[Bug 687535] Re: upstart loses track of ssh daemon after reload ssh

Mon Sep 19 21:40:54 UTC 2011

** Tags added: testcase

-- 
You received this bug notification because you are a member of Ubuntu
Foundations Bugs, which is subscribed to openssh in Ubuntu.
https://bugs.launchpad.net/bugs/687535

Title:
  upstart loses track of ssh daemon after reload ssh

Status in Upstart:
  Invalid
Status in “openssh” package in Ubuntu:
  Fix Released
Status in “openssh” source package in Lucid:
  Fix Released
Status in “openssh” source package in Maverick:
  Fix Released

Bug description:
  When sshd gets a signal 1 for reload, it forks a new process and
  ditches the old. This causes upstart to believe that ssh has crashed,
  and loses track of it. A second reload (or any other initctl operation
  on ssh) will thus say:

  reload: Unknown instance:

  There would be 2 ways to fix this:
  1.  Don't have ssh fork on relod, but keep the same pid
  2. Use a different mechanism in upstart to keep track of ssh. Maybe a pid file? Just tracking children of the exited ssh won't work, or it might accidentally track a particular session rather than the master, if somebody just happens to log in close to reload time.
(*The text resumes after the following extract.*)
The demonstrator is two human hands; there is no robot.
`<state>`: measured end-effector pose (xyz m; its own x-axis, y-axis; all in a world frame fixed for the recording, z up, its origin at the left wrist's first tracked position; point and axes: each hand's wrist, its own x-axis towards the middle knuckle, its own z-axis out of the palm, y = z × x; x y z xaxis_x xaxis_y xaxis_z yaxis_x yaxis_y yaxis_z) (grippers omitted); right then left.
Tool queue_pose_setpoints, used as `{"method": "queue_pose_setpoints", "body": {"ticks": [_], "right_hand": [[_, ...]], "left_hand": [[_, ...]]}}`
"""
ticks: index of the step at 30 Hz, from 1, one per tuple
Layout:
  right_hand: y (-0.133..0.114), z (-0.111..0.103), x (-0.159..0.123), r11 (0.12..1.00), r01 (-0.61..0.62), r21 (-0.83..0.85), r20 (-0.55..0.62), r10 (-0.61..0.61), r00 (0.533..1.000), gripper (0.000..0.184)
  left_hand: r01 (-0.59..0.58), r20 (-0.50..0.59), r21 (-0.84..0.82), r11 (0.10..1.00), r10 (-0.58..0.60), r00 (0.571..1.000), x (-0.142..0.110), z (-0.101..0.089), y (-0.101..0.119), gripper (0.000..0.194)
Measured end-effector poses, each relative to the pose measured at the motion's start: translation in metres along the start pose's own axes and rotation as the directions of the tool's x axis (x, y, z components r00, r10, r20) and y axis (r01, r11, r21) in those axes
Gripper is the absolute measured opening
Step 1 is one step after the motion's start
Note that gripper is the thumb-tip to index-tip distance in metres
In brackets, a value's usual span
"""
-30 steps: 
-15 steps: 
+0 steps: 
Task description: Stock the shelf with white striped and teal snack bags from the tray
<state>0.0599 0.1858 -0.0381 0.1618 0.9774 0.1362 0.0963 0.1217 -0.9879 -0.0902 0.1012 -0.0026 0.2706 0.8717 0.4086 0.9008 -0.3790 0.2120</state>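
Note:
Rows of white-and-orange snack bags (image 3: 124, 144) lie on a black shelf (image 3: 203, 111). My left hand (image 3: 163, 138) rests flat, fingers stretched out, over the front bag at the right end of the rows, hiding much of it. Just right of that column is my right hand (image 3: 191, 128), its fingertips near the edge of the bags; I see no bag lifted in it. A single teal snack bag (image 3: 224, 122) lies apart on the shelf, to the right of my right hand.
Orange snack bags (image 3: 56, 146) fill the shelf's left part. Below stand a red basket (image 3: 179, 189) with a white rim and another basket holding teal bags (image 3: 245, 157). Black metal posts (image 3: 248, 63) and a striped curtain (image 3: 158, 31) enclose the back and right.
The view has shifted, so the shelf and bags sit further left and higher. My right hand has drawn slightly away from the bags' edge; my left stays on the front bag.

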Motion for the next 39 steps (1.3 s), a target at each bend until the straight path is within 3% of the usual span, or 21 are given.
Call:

  openssh-server  1:5.3p1-3ubuntu4
  upstart         0.6.5-7

  ==== Info for Maverick, Lucid SRU ====
  IMPACT: if sshd gets a HUP signal, it forks a new process and upstart thinks the process died and loses track of it, so the user/admin uses the ability to stop/start/reload the daemon through upstart.
  The problem is fixed in Natty 5.6p1-2ubuntu3. See attached patches for Maverick and Lucid.

  TEST CASE:

  - install openssh-server
  - send a HUP signal to sshd
  - the daemon is restarted, but upstart thinks that it crashed (/var/log/daemon.log):

  Dec 28 20:59:57 utest-lls32 init: ssh main process ended, respawning
  Dec 28 20:59:57 utest-lls32 init: ssh main process (1451) terminated with status 255
  Dec 28 20:59:57 utest-lls32 init: ssh main process ended, respawning
  Dec 28 20:59:57 utest-lls32 init: ssh main process (1455) terminated with status 255
  Dec 28 20:59:57 utest-lls32 init: ssh respawning too fast, stopped

  - after this, upstart won't know about sshd, despite the daemon
  running just fine:

  root at utest-lls32:~# reload ssh
  reload: Unknown instance:

  With the fix applied, the correct behavior is:

  - send a HUP signal to sshd
    ps ax |grep sshd
    kill -HUP sshd
  - the daemon reloads (/var/log/auth.log):

  Dec 28 21:37:01 utest-lls32 sshd[742]: Received SIGHUP; restarting.
  Dec 28 21:37:01 utest-lls32 sshd[742]: Server listening on 0.0.0.0 port 22.
  Dec 28 21:37:01 utest-lls32 sshd[742]: Server listening on :: port 22.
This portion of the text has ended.